Stage D: Refractory heart failure that requires specialized clinical interventions.
Pharmacological Management of Chronic Heart Failure
Primary Drugs of Choice:
ACE-inhibitors.
Angiotensin II Receptor Blockers (ARBs).
Certain Beta Blockers.
Diuretics (primarily used to reduce symptoms; further details provided in the nephrology section).
Escalation of Therapy: As the heart failure condition worsens, aldosterone inhibitors are often added to the treatment regimen.
Late-Stage Addition: Digoxin is typically added only after these other points in the treatment regimen have been established, despite its historical significance.
Digoxin (Cardiac Glycosides)
Drug Class: Digoxin belongs to a unique class known as the cardiac glycosides.
Origin: It was originally obtained from the digitalis plant, also commonly known as foxglove.
Clinical Effect (Mechanism): It is a positive inotrope, which means it increases the force of the heartɹs contraction.
Current Status in Therapy: It has fallen out of clinical favor because it has not been shown to reduce mortality. Additionally, it carries a high risk of toxicity and various drug interactions.
Adverse Events:
Drop or rise in heart rate.
Low blood pressure.
Headache.
Fatigue.
Confusion.
Convulsions.
Colored vision (specifically green, yellow, or purple tints).
Anorexia.
Nausea and vomiting.
Diarrhea.
Digoxin Toxicity:
Therapeutic Index: Digoxin has a low therapeutic index, necessitating careful monitoring of drug concentrations, particularly when initiating therapy.

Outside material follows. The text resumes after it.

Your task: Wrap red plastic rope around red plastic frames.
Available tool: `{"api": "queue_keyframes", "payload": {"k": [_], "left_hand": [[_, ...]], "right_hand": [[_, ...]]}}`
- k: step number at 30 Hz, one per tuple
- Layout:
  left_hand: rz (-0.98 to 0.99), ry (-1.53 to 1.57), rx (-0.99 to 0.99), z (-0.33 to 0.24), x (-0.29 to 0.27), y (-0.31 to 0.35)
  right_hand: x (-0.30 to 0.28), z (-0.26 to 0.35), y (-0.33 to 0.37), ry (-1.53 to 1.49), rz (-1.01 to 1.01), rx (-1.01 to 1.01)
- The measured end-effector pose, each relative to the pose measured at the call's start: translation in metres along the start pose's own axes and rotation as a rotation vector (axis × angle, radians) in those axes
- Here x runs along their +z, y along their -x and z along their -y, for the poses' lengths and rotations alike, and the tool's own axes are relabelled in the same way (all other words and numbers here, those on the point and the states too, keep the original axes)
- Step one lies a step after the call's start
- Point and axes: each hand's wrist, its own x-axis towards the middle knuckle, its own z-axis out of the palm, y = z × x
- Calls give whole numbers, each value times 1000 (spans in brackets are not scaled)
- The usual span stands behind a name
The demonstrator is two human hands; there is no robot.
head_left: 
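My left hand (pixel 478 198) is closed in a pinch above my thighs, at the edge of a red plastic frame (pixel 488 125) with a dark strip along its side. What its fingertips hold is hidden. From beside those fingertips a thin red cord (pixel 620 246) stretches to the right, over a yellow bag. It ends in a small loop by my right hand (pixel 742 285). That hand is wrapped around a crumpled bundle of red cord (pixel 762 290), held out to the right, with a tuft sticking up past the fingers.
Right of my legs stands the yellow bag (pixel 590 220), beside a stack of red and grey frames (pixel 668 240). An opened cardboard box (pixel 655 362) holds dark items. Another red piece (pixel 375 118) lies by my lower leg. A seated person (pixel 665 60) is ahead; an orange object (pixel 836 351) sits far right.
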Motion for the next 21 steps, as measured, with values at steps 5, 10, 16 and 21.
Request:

Signs of Toxicity: Low heart rate, headache, dizziness, confusion, nausea, and visual disturbances (specifically blurred vision or yellow-tinted vision).
Management: Management strategies range from simply withholding the next scheduled dose to the administration of an antidote therapy for more severe cases.

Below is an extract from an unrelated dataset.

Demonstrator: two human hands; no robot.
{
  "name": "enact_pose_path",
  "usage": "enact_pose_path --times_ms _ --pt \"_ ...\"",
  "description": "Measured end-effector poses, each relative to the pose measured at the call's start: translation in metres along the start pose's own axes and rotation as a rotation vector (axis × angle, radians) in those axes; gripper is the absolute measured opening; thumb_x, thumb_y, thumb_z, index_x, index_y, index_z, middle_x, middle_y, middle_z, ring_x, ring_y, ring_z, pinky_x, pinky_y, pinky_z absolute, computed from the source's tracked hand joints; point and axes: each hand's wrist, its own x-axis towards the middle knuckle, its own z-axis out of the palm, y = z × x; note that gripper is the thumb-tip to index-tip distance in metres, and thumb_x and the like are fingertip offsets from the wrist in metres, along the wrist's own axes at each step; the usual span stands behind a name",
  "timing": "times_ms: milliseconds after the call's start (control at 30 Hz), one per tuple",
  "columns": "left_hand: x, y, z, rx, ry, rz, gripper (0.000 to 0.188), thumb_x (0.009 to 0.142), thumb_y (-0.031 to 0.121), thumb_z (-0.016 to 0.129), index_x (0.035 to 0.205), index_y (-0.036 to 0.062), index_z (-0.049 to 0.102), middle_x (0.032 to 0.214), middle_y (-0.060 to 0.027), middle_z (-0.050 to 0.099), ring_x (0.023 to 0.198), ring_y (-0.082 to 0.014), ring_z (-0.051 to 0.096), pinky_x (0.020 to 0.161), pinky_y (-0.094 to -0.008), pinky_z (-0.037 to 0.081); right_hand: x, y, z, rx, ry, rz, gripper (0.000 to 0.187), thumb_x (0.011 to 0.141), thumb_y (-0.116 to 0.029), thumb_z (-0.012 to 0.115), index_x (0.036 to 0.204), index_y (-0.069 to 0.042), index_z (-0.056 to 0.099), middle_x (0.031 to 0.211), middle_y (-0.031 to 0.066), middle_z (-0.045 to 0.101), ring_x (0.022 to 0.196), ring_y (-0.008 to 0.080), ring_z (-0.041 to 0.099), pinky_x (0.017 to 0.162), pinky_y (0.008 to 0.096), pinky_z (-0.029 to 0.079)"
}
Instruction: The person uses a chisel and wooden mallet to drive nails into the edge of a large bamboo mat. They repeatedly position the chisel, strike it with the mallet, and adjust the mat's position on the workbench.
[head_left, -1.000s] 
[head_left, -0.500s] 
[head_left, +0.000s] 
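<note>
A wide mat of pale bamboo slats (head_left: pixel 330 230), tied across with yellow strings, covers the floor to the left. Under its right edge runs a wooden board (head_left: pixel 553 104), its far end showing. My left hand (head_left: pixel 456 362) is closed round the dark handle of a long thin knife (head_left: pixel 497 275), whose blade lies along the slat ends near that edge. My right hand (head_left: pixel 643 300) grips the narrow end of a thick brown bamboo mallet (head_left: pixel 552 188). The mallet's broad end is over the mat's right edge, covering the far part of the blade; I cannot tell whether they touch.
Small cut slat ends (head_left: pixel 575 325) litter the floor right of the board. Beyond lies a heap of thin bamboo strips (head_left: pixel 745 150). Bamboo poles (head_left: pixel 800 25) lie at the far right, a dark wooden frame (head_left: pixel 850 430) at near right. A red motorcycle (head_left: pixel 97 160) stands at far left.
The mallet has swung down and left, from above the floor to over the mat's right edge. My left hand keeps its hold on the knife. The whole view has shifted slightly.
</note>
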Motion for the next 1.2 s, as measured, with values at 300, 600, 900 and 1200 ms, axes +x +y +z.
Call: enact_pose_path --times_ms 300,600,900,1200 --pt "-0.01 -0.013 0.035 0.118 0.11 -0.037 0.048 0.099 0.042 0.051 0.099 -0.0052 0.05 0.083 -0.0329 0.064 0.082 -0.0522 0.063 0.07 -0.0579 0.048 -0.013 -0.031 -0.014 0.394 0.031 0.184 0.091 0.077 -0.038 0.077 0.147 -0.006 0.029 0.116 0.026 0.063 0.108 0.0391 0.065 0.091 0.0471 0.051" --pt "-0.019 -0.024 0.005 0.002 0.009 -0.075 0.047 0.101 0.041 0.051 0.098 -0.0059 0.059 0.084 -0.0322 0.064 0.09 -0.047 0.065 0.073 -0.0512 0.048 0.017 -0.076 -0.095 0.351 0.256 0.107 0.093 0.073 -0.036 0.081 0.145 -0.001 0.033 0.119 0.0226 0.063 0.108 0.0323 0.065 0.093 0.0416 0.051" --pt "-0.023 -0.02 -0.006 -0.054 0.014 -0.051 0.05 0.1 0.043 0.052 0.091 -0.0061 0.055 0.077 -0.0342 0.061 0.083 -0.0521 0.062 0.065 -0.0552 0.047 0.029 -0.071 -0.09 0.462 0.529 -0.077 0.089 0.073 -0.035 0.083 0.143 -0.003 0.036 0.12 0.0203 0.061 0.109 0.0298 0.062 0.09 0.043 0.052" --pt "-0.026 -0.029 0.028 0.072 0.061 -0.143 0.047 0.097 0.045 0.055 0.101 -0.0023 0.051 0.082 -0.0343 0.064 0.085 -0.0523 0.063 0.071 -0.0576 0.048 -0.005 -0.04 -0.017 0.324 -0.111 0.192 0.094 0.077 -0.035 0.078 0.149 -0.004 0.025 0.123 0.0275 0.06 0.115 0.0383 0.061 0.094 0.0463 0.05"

Beta Blockers in Chronic Heart Failure
Rationale for Use: Although beta blockers decrease the workload of the heart (which may seem counterintuitive for a failing heart), they are beneficial because CHF patients often experience tachycardia (increased heart rate) as the heart tries to meet body demands.
Mechanism of Benefit: Because a heart beating too fast is inefficient and cannot meet demands, a beta blocker slows the heart rate. This allows the heart more time to fill with blood and function more efficiently.
Preferred Beta Blockers for CHF:
Metoprolol.
Bisoprolol.
Nebivolol.
Carvedilol.
Dosing Note: In the context of chronic heart failure, dosages for beta blockers are typically on the lower range.
ACE-Inhibitors and ARBs in Chronic Heart Failure
Status: Both drug classes have become the preferred therapy for managing CHF.
Mechanism of Action: These drugs function by preventing sodium and water from being reabsorbed into the body.
Systemic Effects: By preventing reabsorption, they effectively decrease the overall blood volume and the volume of blood returning to the heart.
Clinical Outcome: This reduction in volume decreases the preload and the subsequent workload required of the heart.